Dancing with Torah

The last Jewish holiday of the season arrives Thursday night, with the wonderful name “The Joy of Torah”, Simchat Torah. It is a celebration of the strands of ancient teaching that twine through each Jewish community like spiritual DNA, expressed in so many different ways yet reminding us of our shared heritage. 

Although Torah appears to contain history, and although the interpretation of Torah and reception of Torah can be viewed through the lens of history, Torah is not history. It is a wellspring of collective ancestral memory, and an instrument through which we might hear ruach elohim, God’s wind-voice whispering instruction for how to live a holy life. 

Through mitzvot (sacred Jewish practices), through teshuva (repair and return), through am yisrael (building just and loving connections with each other), Torah promises that we can transcend the limitations of past experience so that history doesn’t become destiny. The deep joy of Torah comes from imbuing us with moral agency - with what Shai Held calls a stance of “possibilism” that although change is hard, we are in fact capable of it.

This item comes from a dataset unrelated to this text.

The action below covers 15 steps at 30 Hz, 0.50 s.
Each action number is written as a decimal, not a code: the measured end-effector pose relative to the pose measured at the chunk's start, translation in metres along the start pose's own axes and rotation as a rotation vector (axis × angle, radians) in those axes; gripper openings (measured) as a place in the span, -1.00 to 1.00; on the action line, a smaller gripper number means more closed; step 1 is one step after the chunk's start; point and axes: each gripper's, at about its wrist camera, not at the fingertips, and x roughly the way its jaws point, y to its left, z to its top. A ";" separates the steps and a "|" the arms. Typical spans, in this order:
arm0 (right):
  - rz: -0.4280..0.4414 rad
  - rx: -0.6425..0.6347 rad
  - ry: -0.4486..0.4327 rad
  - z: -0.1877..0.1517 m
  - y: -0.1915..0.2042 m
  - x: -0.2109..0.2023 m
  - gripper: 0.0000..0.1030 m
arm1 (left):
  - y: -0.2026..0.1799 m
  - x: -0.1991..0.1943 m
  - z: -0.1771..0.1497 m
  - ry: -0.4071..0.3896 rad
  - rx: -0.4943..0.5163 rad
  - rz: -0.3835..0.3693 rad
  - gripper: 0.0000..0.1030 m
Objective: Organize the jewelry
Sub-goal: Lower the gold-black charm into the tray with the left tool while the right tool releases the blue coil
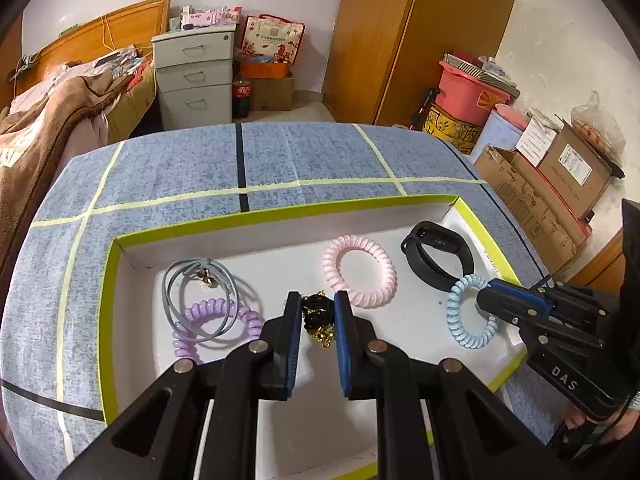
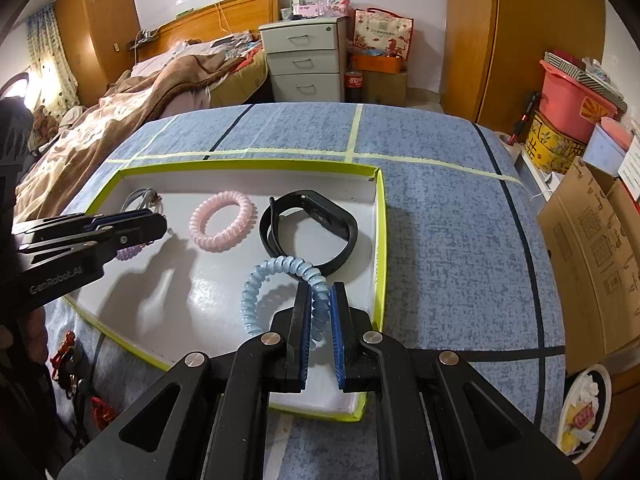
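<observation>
Right gripper [image 2: 320, 308] pinches my blue coil tie [image 2: 276, 280] over the tray's [image 2: 380, 240] right edge, loop running left-forward | left gripper [image 1: 318, 316] nearly closed around black-and-gold chain [image 1: 318, 322], which I judge held, near tray centre | chain mostly hidden by fingers; purple coil [image 1: 208, 316] partly under grey cord [image 1: 200, 300]

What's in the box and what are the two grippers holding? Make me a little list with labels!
box: white tray with yellow-green rim on the blue table
left gripper: shut on black and gold chain
right gripper: shut on blue coil tie
pink coil tie: lying free in the middle
black wristband: far right corner
purple coil tie: left, under the grey hair ties
</observation>
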 end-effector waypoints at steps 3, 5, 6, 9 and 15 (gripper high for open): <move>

But this holiday of celebration of Torah became entangled with historic tragedy last year on October 7, when Hamas launched a brutal attack on Israelis during Simchat Torah. The joy of Torah is now caught up in great pain, anger, fear, and desire for vengeance. How are we to make sense of the liberatory joy of Torah colliding with the experience of trauma, and the ongoing fear that we are stuck in the cycle of violence - history becoming destiny? Should we refrain from joy? Should we double down on the possibilities of Torah precisely because despair is so easy? 

At our Kavana observance of Simchat Torah this year, we plan to dance with the Torah scroll, holding it close and feeling held by our tradition. 

The Chassidic master Rebbe Nachman once taught

Sometimes, when people are happy and dance, they grab someone standing outside [the circle] who is depressed and gloomy. Against his will they bring him into the circle of dancers; against his will, they force him to be happy along with them. 

It is the same with happiness. When a person is happy, gloom and suffering stand aside.Yet greater still is to gather courage to actually pursue gloom, and to introduce it into the joy, such that the gloom itself turns into joy. 

A person should transform gloom and all suffering into joy. It is like a person who comes to a celebration. The abundant joy and happiness then transforms all his worries, depression and gloom into joy. We find that he has grabbed the gloom and introduced it, against its will, into the joy.

I do not care for Nachman’s nonconsensual dance metaphor - I think too often when we are in the midst of grief or depression, the feeling of being forced into a “happy space” just strengthens the emotional state instead and adds to it a burden of loneliness as well. 

But I do appreciate the insight that real joy is complex. It isn’t a shallow happiness where suffering is ignored or from which sadness is exiled. Real joy involves intentionally moving towards suffering, and reintegrating it into our larger emotional lives. In the heart-dance of the human condition, it all belongs. The experience of transformation isn’t simply that of “mourning into dancing” (Psalm 30), where mourning disappears, but the type of vital fullness we experience when the mourning enters into the dancing alongside joy. 

During our hakafot (dancing with the Torah), we will invite all who attend - people, emotions, gratitude and despair - into the sacred circle. And maybe, just maybe, some seed of new possibility might be planted, for trust and connection, for safety and for peace.